• Task:
Pull out every line below containing the word "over".
Information supplied below:
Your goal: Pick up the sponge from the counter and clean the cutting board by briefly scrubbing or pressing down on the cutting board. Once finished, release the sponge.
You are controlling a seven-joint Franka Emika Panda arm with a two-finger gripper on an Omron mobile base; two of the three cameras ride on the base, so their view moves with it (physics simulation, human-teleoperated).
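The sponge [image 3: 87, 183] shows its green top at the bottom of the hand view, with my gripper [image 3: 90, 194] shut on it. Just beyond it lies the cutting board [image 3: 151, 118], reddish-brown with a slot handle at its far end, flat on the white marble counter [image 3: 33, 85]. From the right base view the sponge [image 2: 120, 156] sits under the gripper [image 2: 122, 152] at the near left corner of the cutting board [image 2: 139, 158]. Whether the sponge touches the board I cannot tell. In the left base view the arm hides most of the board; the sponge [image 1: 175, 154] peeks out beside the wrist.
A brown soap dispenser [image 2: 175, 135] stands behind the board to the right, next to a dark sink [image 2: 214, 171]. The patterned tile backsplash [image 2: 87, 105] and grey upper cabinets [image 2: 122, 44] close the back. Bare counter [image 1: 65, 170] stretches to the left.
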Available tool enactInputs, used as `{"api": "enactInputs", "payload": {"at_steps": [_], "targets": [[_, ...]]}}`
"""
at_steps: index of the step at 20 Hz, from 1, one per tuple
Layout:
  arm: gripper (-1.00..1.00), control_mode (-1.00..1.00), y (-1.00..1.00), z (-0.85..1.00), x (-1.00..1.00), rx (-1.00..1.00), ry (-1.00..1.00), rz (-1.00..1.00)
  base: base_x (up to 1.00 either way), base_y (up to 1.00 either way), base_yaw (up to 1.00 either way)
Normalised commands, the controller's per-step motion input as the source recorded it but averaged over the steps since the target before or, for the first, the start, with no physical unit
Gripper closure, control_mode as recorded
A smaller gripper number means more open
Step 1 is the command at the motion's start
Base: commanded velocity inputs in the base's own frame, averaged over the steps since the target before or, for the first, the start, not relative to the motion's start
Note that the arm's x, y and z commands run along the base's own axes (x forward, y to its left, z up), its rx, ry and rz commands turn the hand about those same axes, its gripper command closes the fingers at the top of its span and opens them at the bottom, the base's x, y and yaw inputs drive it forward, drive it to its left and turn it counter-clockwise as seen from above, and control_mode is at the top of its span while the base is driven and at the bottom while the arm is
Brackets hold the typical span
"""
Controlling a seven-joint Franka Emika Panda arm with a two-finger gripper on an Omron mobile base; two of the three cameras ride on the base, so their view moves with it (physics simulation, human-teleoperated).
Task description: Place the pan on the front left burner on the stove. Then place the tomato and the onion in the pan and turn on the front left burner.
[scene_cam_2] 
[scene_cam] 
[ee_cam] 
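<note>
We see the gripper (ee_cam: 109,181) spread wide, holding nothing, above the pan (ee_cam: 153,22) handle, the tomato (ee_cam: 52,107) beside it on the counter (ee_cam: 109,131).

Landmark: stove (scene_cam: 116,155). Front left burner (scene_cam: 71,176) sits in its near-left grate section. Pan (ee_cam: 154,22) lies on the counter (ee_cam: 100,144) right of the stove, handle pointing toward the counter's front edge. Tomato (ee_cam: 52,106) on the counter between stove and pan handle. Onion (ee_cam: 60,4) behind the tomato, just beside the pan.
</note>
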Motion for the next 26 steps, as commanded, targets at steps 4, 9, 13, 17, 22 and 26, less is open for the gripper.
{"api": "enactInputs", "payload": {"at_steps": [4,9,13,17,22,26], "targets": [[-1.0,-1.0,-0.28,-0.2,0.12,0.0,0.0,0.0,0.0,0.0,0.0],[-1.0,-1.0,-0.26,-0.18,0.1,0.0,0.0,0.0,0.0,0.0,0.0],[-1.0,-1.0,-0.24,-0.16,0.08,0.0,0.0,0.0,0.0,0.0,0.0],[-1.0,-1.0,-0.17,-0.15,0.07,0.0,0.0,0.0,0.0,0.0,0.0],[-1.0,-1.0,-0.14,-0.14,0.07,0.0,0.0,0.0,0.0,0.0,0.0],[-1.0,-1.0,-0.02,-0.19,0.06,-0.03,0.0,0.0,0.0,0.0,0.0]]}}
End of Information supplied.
• Result below:
Normalised commands, the controller's per-step motion input as the source recorded it but averaged over the steps since the target before or, for the first, the start, with no physical unit
Base: commanded velocity inputs in the base's own frame, averaged over the steps since the target before or, for the first, the start, not relative to the motion's start

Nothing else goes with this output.